A scene where all the news teams (with cameos from Tim Robbins, Ben Stiller and Luke Wilson, among others) meet in a drainage ditch to rumble with knives, baseball bats and chain saws is well-excecuted and self-aware of its own absurdity. The result is undeniably funny and postmodern.

There are too many great one-liners and set pieces in “Anchorman” to name. There are parts where the movie lapses into a nature film and others where the cast breaks out singing “Afternoon Delight.” And, if one joke flops, don’t fret-guaranteed, there will be hundreds more to follow.

It is possible, although difficult and somehow undeniably stupid, to view “Anchorman” as a commentary on the challenges faced by women in the chauvinistic world of 1970s TV news broadcasting.

In all fairness, McKay, the film’s director (and “Saturday Night Live” alum, along with Ferrell and a handful of other celebs with cameos throughout the movie) did have four female broadcast anchors on the payroll as consultants. But that is about all the reasoning there is to consider “Anchorman” anything but totally absurd. The film opens with the qualification that it “is based on actual events. Only the names, places and events have been changed,” and the very last words in the movie, spoken by Ferrell in an out take after all the credits have rolled, are “I can’t do this. This is just ridiculous.”

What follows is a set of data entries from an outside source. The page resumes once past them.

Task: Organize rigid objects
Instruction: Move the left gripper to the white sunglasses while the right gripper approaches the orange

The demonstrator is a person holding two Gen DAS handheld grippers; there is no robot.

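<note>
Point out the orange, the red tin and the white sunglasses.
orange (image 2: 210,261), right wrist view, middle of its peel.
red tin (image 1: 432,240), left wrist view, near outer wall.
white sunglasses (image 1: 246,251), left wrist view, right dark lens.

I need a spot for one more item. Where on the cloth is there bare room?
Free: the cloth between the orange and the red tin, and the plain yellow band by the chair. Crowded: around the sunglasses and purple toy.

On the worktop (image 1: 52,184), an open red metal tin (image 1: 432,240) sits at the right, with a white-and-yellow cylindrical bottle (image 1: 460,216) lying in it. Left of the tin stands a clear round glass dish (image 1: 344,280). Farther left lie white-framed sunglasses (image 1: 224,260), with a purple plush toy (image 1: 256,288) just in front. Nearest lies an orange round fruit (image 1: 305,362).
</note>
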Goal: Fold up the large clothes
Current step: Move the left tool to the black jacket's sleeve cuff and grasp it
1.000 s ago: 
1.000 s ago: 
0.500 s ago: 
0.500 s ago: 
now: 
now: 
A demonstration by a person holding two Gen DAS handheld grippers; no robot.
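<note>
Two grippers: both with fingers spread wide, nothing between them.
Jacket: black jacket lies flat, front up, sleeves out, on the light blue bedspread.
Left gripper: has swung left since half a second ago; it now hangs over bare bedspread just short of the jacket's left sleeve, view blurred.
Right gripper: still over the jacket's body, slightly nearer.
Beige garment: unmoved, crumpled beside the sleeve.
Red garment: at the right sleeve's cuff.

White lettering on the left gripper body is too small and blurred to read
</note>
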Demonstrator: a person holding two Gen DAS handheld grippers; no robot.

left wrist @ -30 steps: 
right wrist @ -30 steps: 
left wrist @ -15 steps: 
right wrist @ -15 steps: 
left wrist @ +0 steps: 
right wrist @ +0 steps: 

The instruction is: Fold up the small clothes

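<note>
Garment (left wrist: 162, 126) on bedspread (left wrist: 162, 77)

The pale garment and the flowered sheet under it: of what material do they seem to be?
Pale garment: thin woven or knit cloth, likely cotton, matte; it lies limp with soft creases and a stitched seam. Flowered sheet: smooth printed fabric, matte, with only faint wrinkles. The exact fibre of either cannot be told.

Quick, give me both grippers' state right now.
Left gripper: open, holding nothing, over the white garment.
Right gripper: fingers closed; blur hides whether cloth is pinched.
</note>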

There is not an underlying message in “Anchorman.” The film never tries to impart on the audience any sort of moral. The movie does not stray from the improvisational sketch comedy roots of its stars and director-and thank God. “Anchorman” succeeds at being exactly what it is-nothing to be taken seriously, at all. The movie may have a point-though anyone’s guess is fair game-and the only way to miss it is to look for one.